As the 80286 can address 16MB, it now has 4 extra address lines called A20..A23, allowing addresses up to 0FF'FFFFh. This means, there is no intrinsic overflow at the end of the 1MB address space anymore, and treating segment 0FFFFh as -1 no longer works if the main board actually cares about A20..A23. And that's where the actual use of the of the 286 processor did not match the design expectations. Intel expected the computers using the 80286 as "turbo-8086" do not care about A20..A23, and provide the compatible 1MB address space, while modern computers with modern operating systems worked in the protected virtual-address mode anyways in which calculating with physical addresses at the application level made no sense anymore. Intel did not expect a system that mainly operates in real-address mode, but has more than 1MB of address space, but that is exactly what the IBM AT does! So using a processor outside the use-case planned for it requires some creativity by the system designer - and IBM got sufficiently creative here. Their AT can both execute DOS and ignore the A20 address line, providing the address wraparound that is part of the 8086 system architecture, or it can be switched to protected mode using a BIOS call, which will switch the computer (not just the processor) into a different operation mode that honors the A20 line and switches the processor into the protected virtual-address mode. The idea by Intel was that a 80286 based computer either works in real mode all the time, or it just does some preliminary set-up in real mode, and then switches into protected mode for good. Intel could have made the choice between real mode and protected mode influenced by a pin on the processor instead of making protected mode a software-enabled option, but as the protected mode requires some data structures to work at all, most prominently the global descriptor table containing the kernel segment descriptors, having the initialization of the protected mode data structures run in real mode and do a controlled switch when this is done seemed the more viable option.

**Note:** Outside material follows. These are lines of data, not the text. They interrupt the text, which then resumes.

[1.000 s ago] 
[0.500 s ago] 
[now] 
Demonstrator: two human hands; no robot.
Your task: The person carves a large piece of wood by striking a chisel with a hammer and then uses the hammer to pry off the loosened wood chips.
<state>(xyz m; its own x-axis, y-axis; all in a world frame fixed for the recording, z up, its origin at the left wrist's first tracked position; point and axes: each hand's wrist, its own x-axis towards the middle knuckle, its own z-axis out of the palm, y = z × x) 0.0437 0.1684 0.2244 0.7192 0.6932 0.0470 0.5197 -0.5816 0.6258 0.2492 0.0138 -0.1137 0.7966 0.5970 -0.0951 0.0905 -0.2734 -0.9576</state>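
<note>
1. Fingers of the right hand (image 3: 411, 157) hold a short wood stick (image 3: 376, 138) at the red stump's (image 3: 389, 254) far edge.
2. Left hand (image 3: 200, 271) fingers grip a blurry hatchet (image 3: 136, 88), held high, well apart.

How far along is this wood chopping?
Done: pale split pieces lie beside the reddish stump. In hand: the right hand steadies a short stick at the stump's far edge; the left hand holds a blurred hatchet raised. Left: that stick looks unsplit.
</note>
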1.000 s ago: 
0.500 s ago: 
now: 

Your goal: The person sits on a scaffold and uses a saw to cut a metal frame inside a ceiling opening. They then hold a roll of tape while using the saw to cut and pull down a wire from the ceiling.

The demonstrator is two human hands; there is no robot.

The keyboard interface between the XT and the AT is completely different. The keyboard interface of the XT contains of a synchronous serial receiver (no transmitter at all!) that receives a single byte from the keyboard, then triggers an interrupt and reads the received byte from a discrete TTL logic shift register chip through a parallel interface chip, the Intel 8255 (a chip that connects 3 8-bit "ports" to a data bus). The XT keyboard interface had no intelligence at all. The most observable consequence is that the CPU can not tell the keyboard to turn on/turn off caps lock, num lock or scroll lock LEDs. This is no issue for the standard PC and XT keyboard - because they don't have any LEDs! With the AT, the keyboard port was extended to be a bi-directional communication port, and interfacing that port could no longer be built from discrete TTL components, but handling this bi-directional synchronous serial interface was implemented in software in an Intel 8042 microcontroller (which is a variant of the 8048 microcontroller). This controller is called the "keyboard controller". While the primary purpose of this 8042 microprocessor was to handle communication with the keyboard, there were some spare pins on it that could be used for different purposes. And that's how IBM decided to implement the mainboard mode switch between XT-compatible 1MB addressing and new-fangled 16MB addressing: One pin on the keyboard controller outputted a signal that was fed into an AND gate to mask the address line A20. This AND gate is called the "A20 gate", and sometimes, the control signal from the keyboard controller to this gate is also called "A20 gate". That's how the keyboard controller is involved in adressing memory on the IBM AT.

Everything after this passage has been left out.